▶ Required action: Below are entries. Copy exactly the lines running from the line that holds "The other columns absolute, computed" to the line that holds "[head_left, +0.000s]", with both ends included.

(Dataset entries)
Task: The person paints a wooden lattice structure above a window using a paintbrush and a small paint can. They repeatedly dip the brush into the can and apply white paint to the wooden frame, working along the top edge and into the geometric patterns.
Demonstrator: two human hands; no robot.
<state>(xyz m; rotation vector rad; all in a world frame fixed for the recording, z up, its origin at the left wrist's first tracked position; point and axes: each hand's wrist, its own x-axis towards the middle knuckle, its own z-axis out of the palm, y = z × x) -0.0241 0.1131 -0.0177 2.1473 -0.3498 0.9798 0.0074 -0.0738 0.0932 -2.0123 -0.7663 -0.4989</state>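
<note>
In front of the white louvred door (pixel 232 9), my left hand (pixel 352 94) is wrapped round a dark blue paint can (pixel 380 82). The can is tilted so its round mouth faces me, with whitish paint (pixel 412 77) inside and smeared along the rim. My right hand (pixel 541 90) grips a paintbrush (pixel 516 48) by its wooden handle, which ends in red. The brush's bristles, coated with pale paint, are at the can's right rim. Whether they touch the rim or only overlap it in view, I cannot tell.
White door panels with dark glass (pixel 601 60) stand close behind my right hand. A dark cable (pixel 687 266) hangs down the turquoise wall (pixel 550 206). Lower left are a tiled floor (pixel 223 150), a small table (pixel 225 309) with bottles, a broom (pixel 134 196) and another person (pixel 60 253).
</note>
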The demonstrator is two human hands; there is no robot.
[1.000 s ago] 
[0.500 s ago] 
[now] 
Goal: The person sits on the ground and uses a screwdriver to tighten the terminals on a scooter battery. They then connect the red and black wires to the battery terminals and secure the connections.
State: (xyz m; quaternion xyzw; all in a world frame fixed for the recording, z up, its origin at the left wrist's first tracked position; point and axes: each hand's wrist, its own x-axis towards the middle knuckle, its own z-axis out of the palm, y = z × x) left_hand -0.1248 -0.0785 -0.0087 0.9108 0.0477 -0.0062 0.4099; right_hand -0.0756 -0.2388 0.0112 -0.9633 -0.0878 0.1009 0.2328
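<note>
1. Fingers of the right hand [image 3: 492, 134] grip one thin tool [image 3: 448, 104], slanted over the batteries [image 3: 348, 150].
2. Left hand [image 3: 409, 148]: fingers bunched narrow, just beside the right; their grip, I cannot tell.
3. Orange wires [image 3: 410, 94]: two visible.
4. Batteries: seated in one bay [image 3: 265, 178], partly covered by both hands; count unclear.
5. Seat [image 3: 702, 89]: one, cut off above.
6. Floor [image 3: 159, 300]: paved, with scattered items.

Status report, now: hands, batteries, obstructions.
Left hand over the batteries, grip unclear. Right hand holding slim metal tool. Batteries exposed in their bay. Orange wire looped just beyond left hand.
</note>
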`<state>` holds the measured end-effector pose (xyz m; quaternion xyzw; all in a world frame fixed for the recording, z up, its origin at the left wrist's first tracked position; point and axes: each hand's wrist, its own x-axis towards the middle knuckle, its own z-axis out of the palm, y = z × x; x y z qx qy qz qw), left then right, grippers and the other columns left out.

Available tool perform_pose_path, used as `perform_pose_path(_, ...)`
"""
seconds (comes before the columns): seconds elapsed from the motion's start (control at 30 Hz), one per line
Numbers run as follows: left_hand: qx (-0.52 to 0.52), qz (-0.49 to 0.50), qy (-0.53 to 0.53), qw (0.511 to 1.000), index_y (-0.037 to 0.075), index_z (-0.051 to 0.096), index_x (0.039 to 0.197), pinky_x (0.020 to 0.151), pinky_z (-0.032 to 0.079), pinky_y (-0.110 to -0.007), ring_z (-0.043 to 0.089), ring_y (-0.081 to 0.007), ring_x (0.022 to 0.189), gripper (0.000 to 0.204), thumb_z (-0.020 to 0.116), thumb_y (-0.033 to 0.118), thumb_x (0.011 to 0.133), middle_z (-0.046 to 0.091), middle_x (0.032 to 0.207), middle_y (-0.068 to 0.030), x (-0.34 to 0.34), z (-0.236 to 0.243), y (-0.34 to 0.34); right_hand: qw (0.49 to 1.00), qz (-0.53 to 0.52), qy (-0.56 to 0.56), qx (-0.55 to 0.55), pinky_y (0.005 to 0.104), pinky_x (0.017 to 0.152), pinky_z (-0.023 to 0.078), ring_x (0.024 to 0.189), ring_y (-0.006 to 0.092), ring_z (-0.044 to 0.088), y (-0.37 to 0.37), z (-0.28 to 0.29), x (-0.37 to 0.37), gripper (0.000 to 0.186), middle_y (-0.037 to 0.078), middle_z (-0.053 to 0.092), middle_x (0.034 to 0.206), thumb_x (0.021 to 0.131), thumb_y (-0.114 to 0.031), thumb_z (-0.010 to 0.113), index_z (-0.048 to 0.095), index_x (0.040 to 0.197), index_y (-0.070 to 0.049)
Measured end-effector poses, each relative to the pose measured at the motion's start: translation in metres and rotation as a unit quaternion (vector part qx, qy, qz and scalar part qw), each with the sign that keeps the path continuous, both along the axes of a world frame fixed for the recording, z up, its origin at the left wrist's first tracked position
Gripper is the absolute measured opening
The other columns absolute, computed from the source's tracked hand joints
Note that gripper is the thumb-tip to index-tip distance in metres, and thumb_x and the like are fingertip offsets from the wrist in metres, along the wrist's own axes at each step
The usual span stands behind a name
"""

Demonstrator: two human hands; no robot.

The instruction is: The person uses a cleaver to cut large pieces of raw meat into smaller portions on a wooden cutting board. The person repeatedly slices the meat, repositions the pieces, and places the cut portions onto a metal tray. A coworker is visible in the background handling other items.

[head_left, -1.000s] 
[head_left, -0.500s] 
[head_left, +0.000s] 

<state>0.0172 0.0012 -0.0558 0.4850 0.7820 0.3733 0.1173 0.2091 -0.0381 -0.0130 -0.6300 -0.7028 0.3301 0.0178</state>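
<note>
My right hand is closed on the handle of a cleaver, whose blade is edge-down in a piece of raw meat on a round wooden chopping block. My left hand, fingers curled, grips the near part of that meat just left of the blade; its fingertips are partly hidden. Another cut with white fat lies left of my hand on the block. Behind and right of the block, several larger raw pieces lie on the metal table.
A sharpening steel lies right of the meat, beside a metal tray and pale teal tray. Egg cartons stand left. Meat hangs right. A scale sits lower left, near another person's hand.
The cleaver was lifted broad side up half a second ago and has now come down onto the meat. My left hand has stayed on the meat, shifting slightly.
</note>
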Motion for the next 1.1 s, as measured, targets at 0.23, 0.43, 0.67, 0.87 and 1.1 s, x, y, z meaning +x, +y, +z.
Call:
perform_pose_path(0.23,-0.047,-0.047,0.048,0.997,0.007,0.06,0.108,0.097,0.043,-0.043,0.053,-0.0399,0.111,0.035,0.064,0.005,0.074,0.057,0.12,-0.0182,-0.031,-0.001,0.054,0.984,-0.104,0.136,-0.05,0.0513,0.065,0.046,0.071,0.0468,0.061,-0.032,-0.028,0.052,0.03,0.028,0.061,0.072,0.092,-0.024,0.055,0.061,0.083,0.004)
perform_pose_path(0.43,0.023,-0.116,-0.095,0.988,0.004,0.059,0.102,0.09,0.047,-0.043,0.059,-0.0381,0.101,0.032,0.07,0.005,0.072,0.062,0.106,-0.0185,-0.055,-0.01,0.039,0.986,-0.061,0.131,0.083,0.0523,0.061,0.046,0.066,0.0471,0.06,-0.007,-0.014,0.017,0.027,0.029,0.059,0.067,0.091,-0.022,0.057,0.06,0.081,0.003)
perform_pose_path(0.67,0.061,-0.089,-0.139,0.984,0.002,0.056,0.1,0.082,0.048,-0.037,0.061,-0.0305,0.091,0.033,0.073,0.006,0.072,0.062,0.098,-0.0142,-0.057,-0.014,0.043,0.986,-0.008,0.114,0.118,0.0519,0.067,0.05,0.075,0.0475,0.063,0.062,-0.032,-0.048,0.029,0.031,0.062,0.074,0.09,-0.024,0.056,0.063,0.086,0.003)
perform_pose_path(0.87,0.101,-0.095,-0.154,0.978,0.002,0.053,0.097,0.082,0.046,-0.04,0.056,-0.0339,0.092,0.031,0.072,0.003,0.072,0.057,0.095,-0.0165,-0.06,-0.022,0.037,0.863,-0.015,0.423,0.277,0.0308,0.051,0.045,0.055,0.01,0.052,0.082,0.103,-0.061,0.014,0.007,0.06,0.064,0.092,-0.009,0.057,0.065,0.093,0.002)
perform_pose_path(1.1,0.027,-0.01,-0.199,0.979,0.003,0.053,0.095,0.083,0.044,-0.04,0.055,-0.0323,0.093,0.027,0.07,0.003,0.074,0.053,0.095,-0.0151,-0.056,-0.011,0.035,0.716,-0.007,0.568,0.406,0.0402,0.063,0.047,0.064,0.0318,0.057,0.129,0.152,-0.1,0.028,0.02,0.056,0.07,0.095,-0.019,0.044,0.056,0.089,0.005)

▶ Written response:
The other columns absolute, computed from the source's tracked hand joints
Note that gripper is the thumb-tip to index-tip distance in metres, and thumb_x and the like are fingertip offsets from the wrist in metres, along the wrist's own axes at each step
The usual span stands behind a name
"""

Demonstrator: two human hands; no robot.

The instruction is: The person uses a cleaver to cut large pieces of raw meat into smaller portions on a wooden cutting board. The person repeatedly slices the meat, repositions the pieces, and places the cut portions onto a metal tray. A coworker is visible in the background handling other items.

[head_left, -1.000s] 
[head_left, -0.500s] 
[head_left, +0.000s] 

The output has nothing more to it.